NORTH CAROLINA COURT OF APPEALS

Filed: 04 December 2007

STATE OF NORTH CAROLINA

v .                         Stanly County
                            No. 05 CRS 2566-83
                             05 CRS 51055-64
DARRELL WADE BARBEE

    Appeal by defendant from judgments entered 21 August 2006 by Judge Christopher M. Collier in Stanly County Superior Court. Heard in the Court of Appeals 30 August 2007.

    Attorney General Roy Cooper, by Assistant Attorney General Laura E. Crumpler, for the State.

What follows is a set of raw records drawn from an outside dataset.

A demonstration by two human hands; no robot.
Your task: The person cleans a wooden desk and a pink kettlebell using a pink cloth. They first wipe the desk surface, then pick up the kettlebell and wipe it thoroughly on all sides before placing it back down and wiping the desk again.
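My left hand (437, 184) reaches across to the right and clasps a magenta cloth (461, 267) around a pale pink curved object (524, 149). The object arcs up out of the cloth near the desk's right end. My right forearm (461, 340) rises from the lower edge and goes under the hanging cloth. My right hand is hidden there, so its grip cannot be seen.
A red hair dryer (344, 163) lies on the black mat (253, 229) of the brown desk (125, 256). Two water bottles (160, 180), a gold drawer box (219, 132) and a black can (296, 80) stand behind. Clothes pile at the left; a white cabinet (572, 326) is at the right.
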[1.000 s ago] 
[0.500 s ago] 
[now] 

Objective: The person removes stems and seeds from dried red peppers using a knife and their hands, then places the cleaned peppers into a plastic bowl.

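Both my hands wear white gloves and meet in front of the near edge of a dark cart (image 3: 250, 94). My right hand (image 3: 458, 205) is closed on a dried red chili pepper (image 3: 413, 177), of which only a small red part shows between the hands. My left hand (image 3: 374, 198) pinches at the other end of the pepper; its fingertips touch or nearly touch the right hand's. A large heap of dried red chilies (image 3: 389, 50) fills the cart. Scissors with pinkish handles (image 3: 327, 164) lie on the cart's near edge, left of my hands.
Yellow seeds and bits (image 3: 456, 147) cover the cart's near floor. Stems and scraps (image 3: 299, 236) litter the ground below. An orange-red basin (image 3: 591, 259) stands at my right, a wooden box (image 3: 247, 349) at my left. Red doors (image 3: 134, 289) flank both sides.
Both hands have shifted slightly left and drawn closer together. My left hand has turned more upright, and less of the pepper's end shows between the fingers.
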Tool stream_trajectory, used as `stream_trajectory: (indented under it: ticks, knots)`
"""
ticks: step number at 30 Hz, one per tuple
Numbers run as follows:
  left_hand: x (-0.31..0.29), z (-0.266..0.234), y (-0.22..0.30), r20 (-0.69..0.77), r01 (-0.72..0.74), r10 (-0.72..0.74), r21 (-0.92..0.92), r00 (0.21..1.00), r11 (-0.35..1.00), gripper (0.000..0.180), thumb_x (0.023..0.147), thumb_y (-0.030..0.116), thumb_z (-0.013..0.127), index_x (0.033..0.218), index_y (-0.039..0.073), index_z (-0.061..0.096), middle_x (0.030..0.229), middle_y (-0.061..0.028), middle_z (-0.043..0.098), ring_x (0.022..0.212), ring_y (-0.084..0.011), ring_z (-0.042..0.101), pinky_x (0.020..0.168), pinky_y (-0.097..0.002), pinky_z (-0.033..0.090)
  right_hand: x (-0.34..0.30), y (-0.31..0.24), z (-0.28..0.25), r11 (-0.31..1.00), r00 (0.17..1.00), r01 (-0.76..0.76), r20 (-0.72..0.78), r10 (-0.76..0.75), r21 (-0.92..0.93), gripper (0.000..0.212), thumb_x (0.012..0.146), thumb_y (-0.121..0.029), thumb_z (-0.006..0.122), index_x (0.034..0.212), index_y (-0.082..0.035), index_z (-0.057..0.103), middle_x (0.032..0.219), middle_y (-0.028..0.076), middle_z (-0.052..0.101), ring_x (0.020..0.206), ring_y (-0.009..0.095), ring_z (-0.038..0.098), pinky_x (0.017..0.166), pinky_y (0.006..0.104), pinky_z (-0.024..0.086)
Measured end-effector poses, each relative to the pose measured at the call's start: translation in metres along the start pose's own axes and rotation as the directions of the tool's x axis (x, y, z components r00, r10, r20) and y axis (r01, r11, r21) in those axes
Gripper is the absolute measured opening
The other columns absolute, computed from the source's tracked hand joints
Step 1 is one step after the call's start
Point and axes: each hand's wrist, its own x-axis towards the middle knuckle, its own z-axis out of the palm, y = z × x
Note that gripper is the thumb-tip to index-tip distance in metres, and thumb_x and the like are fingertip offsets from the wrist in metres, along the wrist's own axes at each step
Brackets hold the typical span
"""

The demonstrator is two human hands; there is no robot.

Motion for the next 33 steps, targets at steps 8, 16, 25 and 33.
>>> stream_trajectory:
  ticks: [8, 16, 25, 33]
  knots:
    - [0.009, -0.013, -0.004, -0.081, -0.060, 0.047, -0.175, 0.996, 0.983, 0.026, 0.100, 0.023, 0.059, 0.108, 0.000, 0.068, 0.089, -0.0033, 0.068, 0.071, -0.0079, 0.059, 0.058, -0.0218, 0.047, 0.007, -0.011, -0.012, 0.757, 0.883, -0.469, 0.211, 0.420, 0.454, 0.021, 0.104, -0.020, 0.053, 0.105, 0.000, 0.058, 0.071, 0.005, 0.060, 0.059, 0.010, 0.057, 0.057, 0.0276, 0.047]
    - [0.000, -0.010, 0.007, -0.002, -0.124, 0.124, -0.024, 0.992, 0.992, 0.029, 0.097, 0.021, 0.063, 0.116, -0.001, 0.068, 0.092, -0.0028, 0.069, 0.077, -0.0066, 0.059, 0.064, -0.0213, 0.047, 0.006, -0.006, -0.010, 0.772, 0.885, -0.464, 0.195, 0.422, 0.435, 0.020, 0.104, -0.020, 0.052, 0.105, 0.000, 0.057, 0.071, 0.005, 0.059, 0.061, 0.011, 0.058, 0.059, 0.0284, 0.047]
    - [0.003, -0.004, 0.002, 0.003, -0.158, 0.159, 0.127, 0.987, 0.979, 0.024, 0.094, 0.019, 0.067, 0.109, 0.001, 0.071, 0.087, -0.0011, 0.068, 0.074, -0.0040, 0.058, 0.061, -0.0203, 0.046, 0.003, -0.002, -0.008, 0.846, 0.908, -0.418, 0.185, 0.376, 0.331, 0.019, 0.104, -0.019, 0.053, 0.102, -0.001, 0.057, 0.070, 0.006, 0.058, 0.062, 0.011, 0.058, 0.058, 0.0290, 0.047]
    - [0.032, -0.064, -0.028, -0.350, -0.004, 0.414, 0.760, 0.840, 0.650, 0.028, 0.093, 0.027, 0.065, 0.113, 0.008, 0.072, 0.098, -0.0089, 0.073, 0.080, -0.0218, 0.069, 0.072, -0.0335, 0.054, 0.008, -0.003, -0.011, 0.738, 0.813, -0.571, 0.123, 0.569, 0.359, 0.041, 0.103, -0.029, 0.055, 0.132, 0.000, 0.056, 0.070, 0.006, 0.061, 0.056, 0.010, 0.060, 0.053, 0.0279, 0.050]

    Cheshire, Parker, Schneider, Bryan & Vitale, by John Keating Wiles, for defendant-appellant.

    STEELMAN, Judge.
    
    Defendant's allegations of error in the trial court's evidentiary rulings fail to demonstrate prejudice from those rulings as required by N.C. Gen. Stat. § 15A-1443(a).
    Defendant was indicted on thirty counts of statutory rape and thirteen counts of indecent liberties, involving his fifteen-year- old stepdaughter, S.M., one count of statutory rape and one count of indecent liberties with an eleven-year-old girl, M.G., and three counts of statutory sexual offense with M.G. M.G. is unrelated to defendant.
    The State's evidence at trial tended to show that over a four- month period between December 2004 and March 2005, the defendantengaged in sexual activities with the two child victims in the family home. The victims were his stepdaughter, S.M., age fifteen, and a classmate, M.G., age eleven, who often stayed overnight with the Barbee family while her father was working. School authorities made a referral to the Department of Social Services (“DSS”) on 22 March 2005 when M.G. disclosed to her teacher that Mr. Barbee was “having sex” with the two girls. DSS investigator Jennifer Burden and Detective Carla Eudy interviewed S.M., defendant's stepdaughter, who disclosed a pattern of sexual abuse. S.M. reported that the defendant had “had sex” with her the previous night. The investigators took her to the hospital, where a rape kit was completed.
    The sexual assault nurse examiner (“SANE nurse”) observed that S.M.'s cervix was reddened, indicating trauma, and that fluorescence under a Woods light suggested the presence of semen “at the top of the vagina, above the clitoris[.]” “Sperm fractions” recovered from S.M.'s underwear and vaginal smears showed a DNA mixture with the “predominant profile” on the underwear matching the defendant's DNA sample. At trial, S.M.'s mother explained the presence of defendant's semen on her daughter's underwear as the result of her own and her daughter's hygiene routines and the fluorescence of her vagina as the result of a medical ointment.
    The two girls were interviewed on 5 April 2005 during medical examinations at the Children's Advocacy Center (“CAC”), NortheastMedical Center, in Concord, North Carolina. SANE nurses conducted the medical evaluations.
    The State presented testimony from the two child victims and various professionals. The two investigators testified to the initial interviews that were conducted with the girls. Nurse Gina Smith testified to the Emergency Room report, including statements made by S.M. to hospital personnel. Northeast Medical Center SANE nurses and State Bureau of Investigation forensic specialists provided expert testimony regarding the evaluations and the rape kit results.
    The defendant's motions to dismiss were denied. The jury returned a guilty verdict on all charges and also found an aggravating factor to be present. The trial court consolidated the offenses into four judgments and sentenced defendant from the presumptive range to three consecutive active sentences of 240-297 months and a fourth consecutive sentence of 16-20 months for the indecent liberties charges. Defendant appeals.
    In his only argument, defendant contends that the trial court's evidentiary rulings constituted an abuse of discretion in that one ruling allowed the State “to elicit hearsay harmful to the defendant” in regards to M.G. and two other rulings prevented defense counsel from eliciting evidence that tended to undermine the trustworthiness of his stepdaughter's accusations, and that he was prejudiced by such rulings. We disagree.     Because defendant alleges non-Constitutional errors, we analyze his argument under N.C.G.S. § 15A-1443(a), which reads, in relevant part:
        A defendant is prejudiced by errors relating to rights arising other than under the Constitution of the United States when there is a reasonable possibility that, had the error in question not been committed, a different result would have been reached at the trial out of which the appeal arises. The burden of showing such prejudice under this subsection is upon the defendant.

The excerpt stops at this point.